I recall, with a pang both fond and mournful, the first time I attended a town hall meeting in a small rural community in Trinidad. The chairs were mismatched, the fans groaned in their casings, and the microphone cut out just when someone with something vital to say stepped forward. And yet, what I remember most is not the inefficiency, but the language, the cadence of grief wrapped in humour, protest hidden in parable, love conveyed in the fierce precision of local idiom. It was a language not meant for export. And yet it sang with truth.

In every society, there are voices that speak from the centre,and others that must raise their volume just to be noticed. The trouble is that we often confuse volume with value.

Every language has a grammar, but power has one too. It dictates who gets to speak and who is spoken for; whose stories become history and whose are footnotes; whose accent is admired and whose is mocked.

In the public sphere, polished speech garners respect, while the speech of the poor, the displaced, the differently abled, or the foreign-born is often filtered out before it reaches the mainstream ear. We may say we value diversity of voice, but the reality is: we often only welcome it if it comes fluently dressed in the language of the dominant class.

There is a brutal irony here. The centre borrows from the margins,its music, its slang, its stories,yet rarely yields the microphone.

When we fail to listen to the language of the margins, we do more than ignore certain voices. We limit our own vocabulary for understanding reality.

What if the refugee child, struggling with a second tongue, holds a metaphor that could unlock a new way of seeing justice? What if the street preacher’s rhythm carries a critique of empire sharper than a hundred academic essays? What if the softest speaker in the room is the one most aware of the earthquake beneath our feet?

By ignoring these voices, we don’t just fail them,we impoverish ourselves.

To speak is power. But to listen,truly listen,is revolutionary.

It takes courage to let another’s syntax challenge your own. It takes humility to accept that the language of the margins might reveal truths your own tongue cannot carry. It takes attention to notice when the unheard are speaking,not in volume, but in wisdom.

There is, in the Gospels, a quiet moment easily overlooked: the Syrophoenician woman, not Jewish, not male, not clean in the religious sense, confronts Jesus with wit and grit. “Even the dogs eat the crumbs,” she says,and Jesus, to his credit, listens. He changes. It is a rare miracle: the Word made flesh is spoken to by the flesh of the margins. And the Word listens. 
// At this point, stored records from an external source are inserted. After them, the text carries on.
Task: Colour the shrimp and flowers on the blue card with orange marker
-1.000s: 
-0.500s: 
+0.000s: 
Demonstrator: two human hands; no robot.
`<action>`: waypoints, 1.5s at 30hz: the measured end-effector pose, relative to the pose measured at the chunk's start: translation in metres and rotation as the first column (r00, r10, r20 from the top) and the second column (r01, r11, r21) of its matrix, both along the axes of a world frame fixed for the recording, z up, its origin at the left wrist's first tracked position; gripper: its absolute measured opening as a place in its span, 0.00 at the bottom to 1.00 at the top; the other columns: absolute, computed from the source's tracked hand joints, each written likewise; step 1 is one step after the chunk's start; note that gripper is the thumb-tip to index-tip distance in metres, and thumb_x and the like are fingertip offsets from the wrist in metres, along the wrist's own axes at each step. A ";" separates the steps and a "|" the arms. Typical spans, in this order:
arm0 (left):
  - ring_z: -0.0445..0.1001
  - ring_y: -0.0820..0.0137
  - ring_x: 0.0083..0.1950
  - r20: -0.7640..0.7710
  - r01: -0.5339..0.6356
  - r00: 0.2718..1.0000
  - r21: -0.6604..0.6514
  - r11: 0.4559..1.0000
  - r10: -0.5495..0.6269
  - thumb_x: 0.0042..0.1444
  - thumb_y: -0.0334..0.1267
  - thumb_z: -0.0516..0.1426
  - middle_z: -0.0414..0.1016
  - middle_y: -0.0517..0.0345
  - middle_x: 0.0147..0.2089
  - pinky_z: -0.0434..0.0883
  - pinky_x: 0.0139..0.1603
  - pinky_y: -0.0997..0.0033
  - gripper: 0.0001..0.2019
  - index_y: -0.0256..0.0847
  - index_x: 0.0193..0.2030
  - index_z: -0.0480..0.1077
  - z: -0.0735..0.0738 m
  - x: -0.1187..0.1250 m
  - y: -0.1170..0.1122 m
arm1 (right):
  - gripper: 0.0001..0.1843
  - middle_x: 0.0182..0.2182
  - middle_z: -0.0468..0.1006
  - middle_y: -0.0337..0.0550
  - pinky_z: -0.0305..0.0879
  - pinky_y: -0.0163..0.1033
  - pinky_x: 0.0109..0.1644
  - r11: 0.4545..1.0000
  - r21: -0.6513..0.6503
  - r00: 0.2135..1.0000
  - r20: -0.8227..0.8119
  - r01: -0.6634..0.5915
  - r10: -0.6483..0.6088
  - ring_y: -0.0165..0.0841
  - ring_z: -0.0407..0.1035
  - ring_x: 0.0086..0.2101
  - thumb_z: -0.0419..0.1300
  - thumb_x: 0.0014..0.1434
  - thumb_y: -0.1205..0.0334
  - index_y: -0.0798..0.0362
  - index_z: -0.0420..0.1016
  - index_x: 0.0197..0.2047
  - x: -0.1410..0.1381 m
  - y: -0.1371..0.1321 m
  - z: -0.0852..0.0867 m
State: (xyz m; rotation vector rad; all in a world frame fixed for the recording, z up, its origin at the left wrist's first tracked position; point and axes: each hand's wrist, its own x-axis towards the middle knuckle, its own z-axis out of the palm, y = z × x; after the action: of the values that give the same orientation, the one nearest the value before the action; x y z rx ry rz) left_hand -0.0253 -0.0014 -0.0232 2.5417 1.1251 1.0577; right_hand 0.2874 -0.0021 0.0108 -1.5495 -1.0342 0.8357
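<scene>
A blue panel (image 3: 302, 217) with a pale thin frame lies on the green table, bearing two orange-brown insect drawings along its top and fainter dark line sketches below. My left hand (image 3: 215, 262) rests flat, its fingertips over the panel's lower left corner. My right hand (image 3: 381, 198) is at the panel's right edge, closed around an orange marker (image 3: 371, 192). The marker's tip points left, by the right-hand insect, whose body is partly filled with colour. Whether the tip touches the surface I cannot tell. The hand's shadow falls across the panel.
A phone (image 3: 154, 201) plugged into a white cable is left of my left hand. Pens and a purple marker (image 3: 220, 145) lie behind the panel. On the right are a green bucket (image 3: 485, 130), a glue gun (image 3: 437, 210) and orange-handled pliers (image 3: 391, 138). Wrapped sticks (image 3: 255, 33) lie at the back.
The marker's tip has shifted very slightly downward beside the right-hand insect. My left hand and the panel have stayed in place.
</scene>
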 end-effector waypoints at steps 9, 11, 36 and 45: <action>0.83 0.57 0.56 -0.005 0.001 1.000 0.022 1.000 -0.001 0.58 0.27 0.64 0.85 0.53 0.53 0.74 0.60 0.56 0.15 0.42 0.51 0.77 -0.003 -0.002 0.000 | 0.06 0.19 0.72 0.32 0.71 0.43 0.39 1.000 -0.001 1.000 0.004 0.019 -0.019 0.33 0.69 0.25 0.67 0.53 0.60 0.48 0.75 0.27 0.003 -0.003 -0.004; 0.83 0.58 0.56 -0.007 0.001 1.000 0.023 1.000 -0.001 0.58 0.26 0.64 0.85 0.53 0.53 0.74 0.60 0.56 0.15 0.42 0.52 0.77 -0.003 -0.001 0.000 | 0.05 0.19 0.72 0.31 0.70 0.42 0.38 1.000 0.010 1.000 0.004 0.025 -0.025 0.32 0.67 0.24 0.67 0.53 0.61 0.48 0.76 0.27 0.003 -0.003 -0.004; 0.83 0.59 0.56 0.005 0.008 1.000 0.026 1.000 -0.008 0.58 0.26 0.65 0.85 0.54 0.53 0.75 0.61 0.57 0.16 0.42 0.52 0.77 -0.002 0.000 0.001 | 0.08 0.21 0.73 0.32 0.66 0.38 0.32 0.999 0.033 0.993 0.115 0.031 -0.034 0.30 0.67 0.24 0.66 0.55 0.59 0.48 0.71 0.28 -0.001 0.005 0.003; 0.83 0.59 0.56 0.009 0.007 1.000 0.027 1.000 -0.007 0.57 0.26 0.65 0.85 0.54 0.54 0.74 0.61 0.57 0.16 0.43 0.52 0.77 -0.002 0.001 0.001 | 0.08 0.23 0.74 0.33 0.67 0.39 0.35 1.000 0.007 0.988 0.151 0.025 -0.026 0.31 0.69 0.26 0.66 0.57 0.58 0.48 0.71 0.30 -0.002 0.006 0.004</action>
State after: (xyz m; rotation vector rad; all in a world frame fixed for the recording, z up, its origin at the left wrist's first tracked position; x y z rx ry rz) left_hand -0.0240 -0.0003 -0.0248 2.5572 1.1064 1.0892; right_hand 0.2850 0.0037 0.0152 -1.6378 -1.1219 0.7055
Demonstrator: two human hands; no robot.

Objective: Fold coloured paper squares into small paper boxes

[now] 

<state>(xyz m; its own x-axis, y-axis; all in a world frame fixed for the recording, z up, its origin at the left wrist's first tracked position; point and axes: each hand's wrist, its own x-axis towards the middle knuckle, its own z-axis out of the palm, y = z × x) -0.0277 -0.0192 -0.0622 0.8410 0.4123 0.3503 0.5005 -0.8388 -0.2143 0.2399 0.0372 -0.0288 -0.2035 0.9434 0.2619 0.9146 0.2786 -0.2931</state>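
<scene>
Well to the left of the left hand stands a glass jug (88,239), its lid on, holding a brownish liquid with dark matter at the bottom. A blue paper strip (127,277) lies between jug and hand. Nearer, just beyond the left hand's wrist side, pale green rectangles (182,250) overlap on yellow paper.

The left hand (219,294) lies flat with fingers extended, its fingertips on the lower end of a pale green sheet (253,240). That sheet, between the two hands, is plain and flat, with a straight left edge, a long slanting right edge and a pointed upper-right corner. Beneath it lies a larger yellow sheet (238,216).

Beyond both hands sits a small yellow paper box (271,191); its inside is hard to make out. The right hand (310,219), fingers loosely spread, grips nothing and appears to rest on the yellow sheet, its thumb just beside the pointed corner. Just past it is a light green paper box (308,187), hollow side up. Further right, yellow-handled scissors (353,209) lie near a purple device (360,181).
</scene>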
We would do well to follow suit.

In a similar vein, one of my favourite hymns of the modern era is “ We go out with hope of Resurrection”, There is a beautiful line which I believe for all its goodwill misses the point. (Apologies to the hymn writer, June Boyce-Tilman).The Line, “ We’ll give a voice to those who have not spoken, We’ll find the words for those whose lips are sealed, we’ll make the tunes for those who sing no longer…” . How different it would be if we sang, “We’ll welcome the voice of those who have not spoken, We’ll hear the hearts of those whose lips are sealed, we’ll play the tunes of those who sing no longer,…”

If you hold the microphone, pass it.

If you are offered the platform, consider whom you might bring with you.

If you work with words, write in such a way that those who live on society’s edge recognize themselves not as objects of pity, but as authors of meaning.

And most of all: listen. Seek out the voices that do not trend, the stories that do not sell, the speakers who stammer or speak in tongues your algorithms ignore.

Because language, at its best, is a communal act of becoming.

And no community is whole when its margins are mute.